Il nostro organismo è in grado di far fronte al processo fisiologico di formazione dei radicali liberi con un proprio sistema antiossidante da sostenere con un'assunzione sufficiente di Vitamine C ed E, carotenoidi, polifenoli, antocianine, ecc, sostanze antiossidanti per eccellenza. Gli antiossidanti proteggono il nostro organismo da malattie gravi, cardiovascolari e degenerative, proprio perché in grado di limitare i danni dei radicali liberi. Sono presenti in natura soprattutto nella frutta e negli ortaggi.

Quando la quantità di radicali liberi è superiore a quello naturale, il nostro sistema non è più in grado di neutralizzare l'eccesso. Si ha una vera aggressione delle cellule con produzione di stress ossidativo, i cui danni non sono evidenti nell'immediato. Nel tempo si ha un invecchiamento dei tessuti con diminuzione in termini di efficienza. L'invecchiamento della pelle è il primo segnale di questo processo.
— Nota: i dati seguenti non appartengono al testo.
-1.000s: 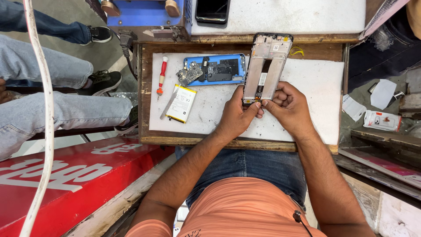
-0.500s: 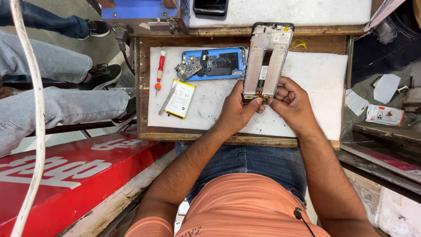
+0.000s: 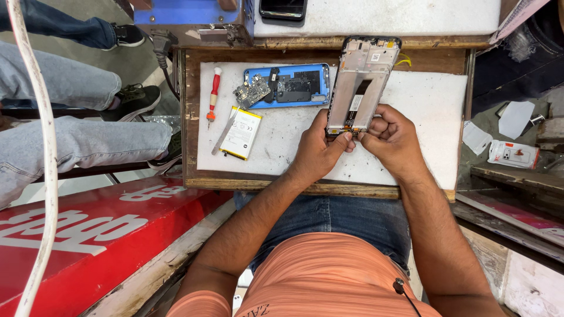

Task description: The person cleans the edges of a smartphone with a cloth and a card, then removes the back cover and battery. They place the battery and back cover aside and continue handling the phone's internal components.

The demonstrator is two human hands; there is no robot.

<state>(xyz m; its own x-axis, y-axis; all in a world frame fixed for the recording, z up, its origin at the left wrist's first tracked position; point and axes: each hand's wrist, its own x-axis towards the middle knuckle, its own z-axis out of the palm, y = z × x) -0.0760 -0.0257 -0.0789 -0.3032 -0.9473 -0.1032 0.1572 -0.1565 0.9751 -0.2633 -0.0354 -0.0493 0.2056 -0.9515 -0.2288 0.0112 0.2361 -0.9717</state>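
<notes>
An opened phone frame [image 3: 362,85], silver with a black ribbon down its middle, is held upright over a white mat [image 3: 423,111]. My left hand [image 3: 317,151] grips its lower left edge, thumb pressed on the bottom end. My right hand [image 3: 392,140] pinches the lower right corner with curled fingers. Left of the frame lie a blue back cover [image 3: 291,85] with a small circuit board [image 3: 251,92] on it, a white-and-yellow battery [image 3: 241,133] and a red-handled screwdriver [image 3: 213,95].
The mat sits on a wooden tray table [image 3: 191,126] above my lap. A dark phone [image 3: 283,9] lies on the far shelf. Seated people's legs and shoes [image 3: 134,100] are at left. A red board [image 3: 88,240] and white cable [image 3: 44,147] run lower left. Small packets [image 3: 513,154] lie right.
The phone frame has stayed in both hands at the same spot on the mat; my fingers have shifted slightly at its bottom end. The view has drifted a little.
</notes>
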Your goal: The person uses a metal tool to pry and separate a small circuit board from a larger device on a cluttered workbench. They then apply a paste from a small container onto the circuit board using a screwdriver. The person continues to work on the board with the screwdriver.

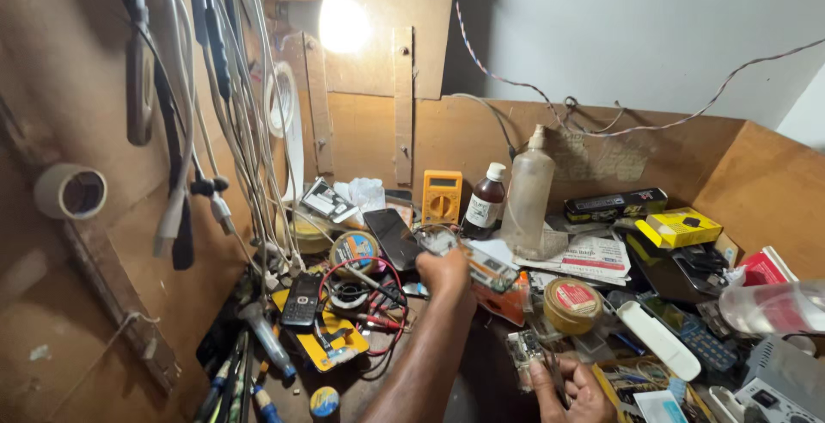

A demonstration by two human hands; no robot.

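One bare bulb up top blows out w/ glare; bench corners pretty dim, edges bend wide-angle, pic a bit soft.

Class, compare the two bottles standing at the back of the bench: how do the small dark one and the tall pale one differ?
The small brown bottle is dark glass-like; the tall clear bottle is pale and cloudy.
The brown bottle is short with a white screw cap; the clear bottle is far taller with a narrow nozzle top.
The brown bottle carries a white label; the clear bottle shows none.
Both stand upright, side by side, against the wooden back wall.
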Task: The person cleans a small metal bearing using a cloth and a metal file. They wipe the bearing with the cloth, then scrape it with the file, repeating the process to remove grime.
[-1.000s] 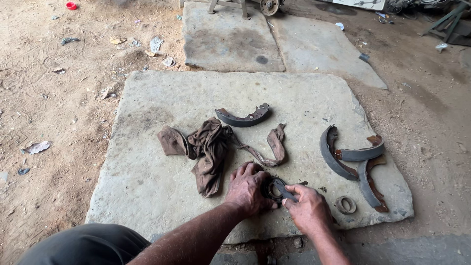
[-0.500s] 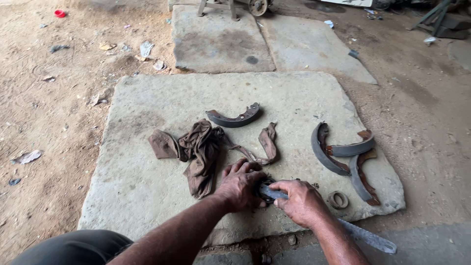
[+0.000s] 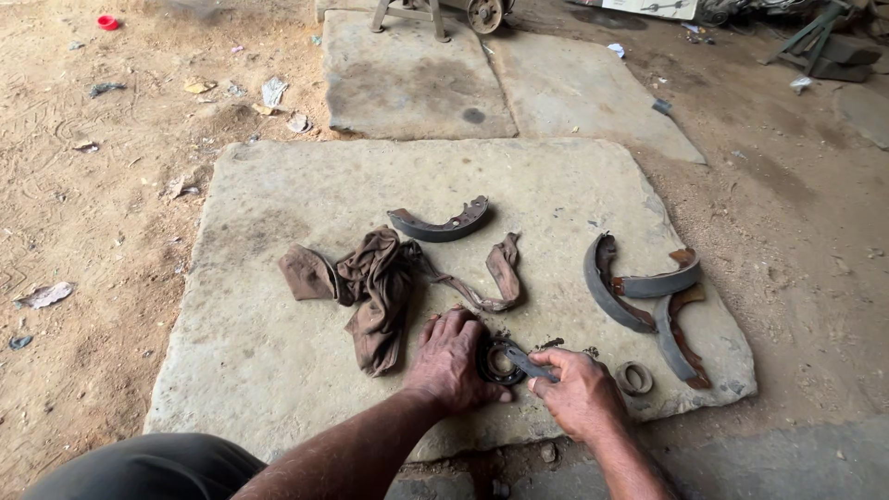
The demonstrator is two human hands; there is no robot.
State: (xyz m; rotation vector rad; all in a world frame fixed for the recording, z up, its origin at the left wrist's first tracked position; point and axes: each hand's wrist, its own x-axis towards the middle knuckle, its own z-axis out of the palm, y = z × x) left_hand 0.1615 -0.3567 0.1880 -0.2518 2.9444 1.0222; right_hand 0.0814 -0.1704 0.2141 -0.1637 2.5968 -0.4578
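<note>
Outdoor dirt yard, stone slab surface [image 3: 278, 306]. I saw left hand [image 3: 452, 363] pressed flat, fingers spread, on dark bearing ring [image 3: 493, 363] at near edge. Right hand [image 3: 579, 393] closed around grey tool [image 3: 530, 364] touching ring. Brown rag [image 3: 375, 287] left, brake shoes [image 3: 639, 292] right.

Place: open-air repair yard, vehicle workshop
Ground: bare dirt [image 3: 111, 231], littered scraps
Work surface: stone slab [image 3: 278, 370] laid flat
Signs: worn brake shoes [image 3: 639, 287], greasy rag [image 3: 375, 287], bearing ring [image 3: 635, 378]

Pale signboard [image 3: 648, 7], perhaps, top edge.
</note>
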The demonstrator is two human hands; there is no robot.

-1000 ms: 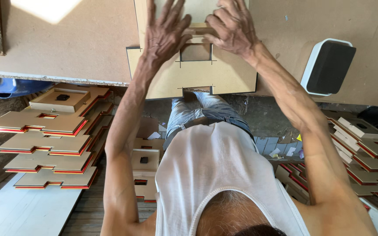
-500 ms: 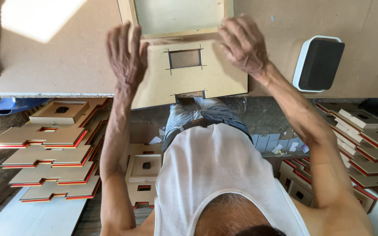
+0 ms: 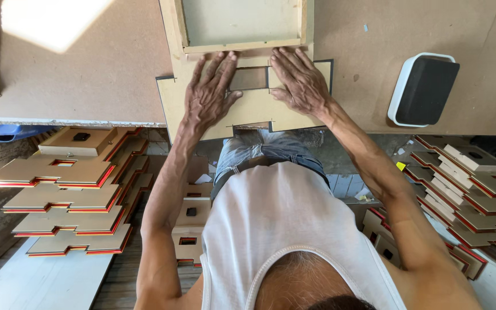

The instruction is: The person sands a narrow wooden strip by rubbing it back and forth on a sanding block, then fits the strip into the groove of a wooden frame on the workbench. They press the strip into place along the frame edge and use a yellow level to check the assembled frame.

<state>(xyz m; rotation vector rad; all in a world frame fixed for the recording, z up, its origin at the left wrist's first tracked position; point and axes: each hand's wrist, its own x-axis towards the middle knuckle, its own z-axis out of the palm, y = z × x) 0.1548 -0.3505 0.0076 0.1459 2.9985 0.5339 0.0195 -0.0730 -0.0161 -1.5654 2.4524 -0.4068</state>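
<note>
Both hands flat, fingers spread: left hand (image 3: pixel 209 95) and right hand (image 3: pixel 299 83) press palm-down on a tan notched fibreboard panel with a rectangular cut-out (image 3: pixel 248 109), gripping nothing. Panel lies at the brown workbench (image 3: pixel 87 74) near edge, overhanging it (butted against a pale wooden frame (image 3: pixel 242 46)). Black foam pad in white tray (image 3: pixel 423 89) sits toward the right edge.
</note>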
In condizioni normali di salute non è solo la pratica sportiva a provocare aumento di radicali liberi. Stress psico-fisico, inquinamento ambientale, fumo, radiazioni solari, abuso d'alcol, alimentazione non bilanciata, sono i casi in cui si ha un aumento sopra i valori soglia dei radicali liberi.
In Italia l'aspettativa di vita è di circa 75 anni. Se una persona mantenesse sempre normali i livelli dei radicali liberi, si potrebbe arrivare a 120 anni.
La moderazione, anche nella pratica sportiva, è un consiglio centenario.